Były kolega szkolny Seunghana z RIIZE ujawnił się, aby rzucić światło na charakter idola pośród trwających protestów poza SM Entertainment. To konto oferuje fanom rzadką okazję, aby lepiej zrozumieć jego osobowość.
19 października fan udostępnił post online, w którym ujawnił spostrzeżenia osoby, która rzekomo dobrze znała Seunghana. Źródło wypowiadało się z uznaniem o niezachwianym oddaniu i serdecznej naturze idola, zauważając, że poważnie przygotowywał się do ponownego pojawienia się w branży rozrywkowej.
Osoba ta opisała Seunghana jako pilną i łagodną postać, zawsze inwestującą wysiłek w czasie, gdy nie była w centrum uwagi. Jej uwagi wyrażały rozczarowanie szybkim lekceważeniem praw Seunghana po jego powrocie, co skłoniło ją do aktywnego udziału w trwających protestach, aby okazać swoje poparcie.
Ta osoba potwierdziła swoją obecność w School of Performing Arts Seoul (SOPA) wraz z Seunghanem, podkreślając przyjazne usposobienie idola. Podkreślili, że był „życzliwym przyjacielem, który serdecznie wita każdego”, wskazując na priorytetowe traktowanie przyjaźni ponad życie nocne, ponieważ często wybierał rezygnację z picia na rzecz cenionych chwil ze swoimi towarzyszami.
Komentarze znalazły oddźwięk wśród fanów, którzy docenili szansę na uzyskanie bardziej niuansowego zrozumienia charakteru Seunghana z perspektywy kogoś, kto dzielił z nim osobiste doświadczenia. Wielu wyraziło emocjonalną więź z przedstawieniem Seunghana jako skromnej i życzliwej osoby, szczególnie w zestawieniu z negatywnymi okolicznościami otaczającymi jego odejście z grupy.
Na początku tego miesiąca SM Entertainment ogłosiło, że Seunghan odejdzie z RIIZE po niedawnym powrocie do aktywności.
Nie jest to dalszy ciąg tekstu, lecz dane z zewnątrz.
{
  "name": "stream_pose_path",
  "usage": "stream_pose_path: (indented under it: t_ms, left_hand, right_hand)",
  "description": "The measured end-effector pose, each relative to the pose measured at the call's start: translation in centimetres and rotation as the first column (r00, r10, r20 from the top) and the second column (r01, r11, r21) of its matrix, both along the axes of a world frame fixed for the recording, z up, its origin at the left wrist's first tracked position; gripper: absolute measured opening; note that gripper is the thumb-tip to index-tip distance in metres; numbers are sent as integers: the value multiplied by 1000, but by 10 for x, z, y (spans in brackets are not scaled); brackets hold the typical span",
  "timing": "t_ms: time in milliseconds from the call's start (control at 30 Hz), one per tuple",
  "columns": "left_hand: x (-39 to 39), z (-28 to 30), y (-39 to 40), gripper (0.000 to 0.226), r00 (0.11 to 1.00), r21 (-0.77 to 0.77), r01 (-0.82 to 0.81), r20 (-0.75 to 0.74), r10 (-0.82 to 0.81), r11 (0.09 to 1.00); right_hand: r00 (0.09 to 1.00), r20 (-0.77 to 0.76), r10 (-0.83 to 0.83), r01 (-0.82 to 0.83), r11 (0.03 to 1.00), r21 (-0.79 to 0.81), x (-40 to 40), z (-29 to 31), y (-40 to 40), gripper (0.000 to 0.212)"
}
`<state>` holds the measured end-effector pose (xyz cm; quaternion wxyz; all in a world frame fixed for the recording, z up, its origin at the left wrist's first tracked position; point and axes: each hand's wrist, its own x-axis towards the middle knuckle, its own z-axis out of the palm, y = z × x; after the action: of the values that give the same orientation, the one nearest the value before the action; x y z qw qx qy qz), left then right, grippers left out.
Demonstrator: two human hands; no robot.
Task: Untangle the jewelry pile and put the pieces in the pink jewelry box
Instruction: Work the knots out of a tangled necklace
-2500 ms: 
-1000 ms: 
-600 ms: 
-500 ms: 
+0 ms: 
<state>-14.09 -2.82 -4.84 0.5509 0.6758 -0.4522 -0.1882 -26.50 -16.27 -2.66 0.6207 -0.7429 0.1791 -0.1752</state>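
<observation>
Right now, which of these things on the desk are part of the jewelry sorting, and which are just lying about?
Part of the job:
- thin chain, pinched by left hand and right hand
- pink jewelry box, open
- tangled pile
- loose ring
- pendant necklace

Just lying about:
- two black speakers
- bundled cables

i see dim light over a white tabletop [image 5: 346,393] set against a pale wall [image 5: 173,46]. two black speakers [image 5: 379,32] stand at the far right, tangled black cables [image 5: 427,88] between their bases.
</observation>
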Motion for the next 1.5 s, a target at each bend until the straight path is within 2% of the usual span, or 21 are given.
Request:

W odpowiedzi fani zorganizowali protesty przed siedzibą SM Entertainment od 18 do 20 października, wyrażając niezadowolenie z traktowania jego sytuacji przez firmę i szybkich zmian w jego statusie w grupie. Ruch ten zyskał poparcie fanów na całym świecie, mając na celu zwiększenie świadomości na temat tego, jak potraktowano sprawę Seunghana.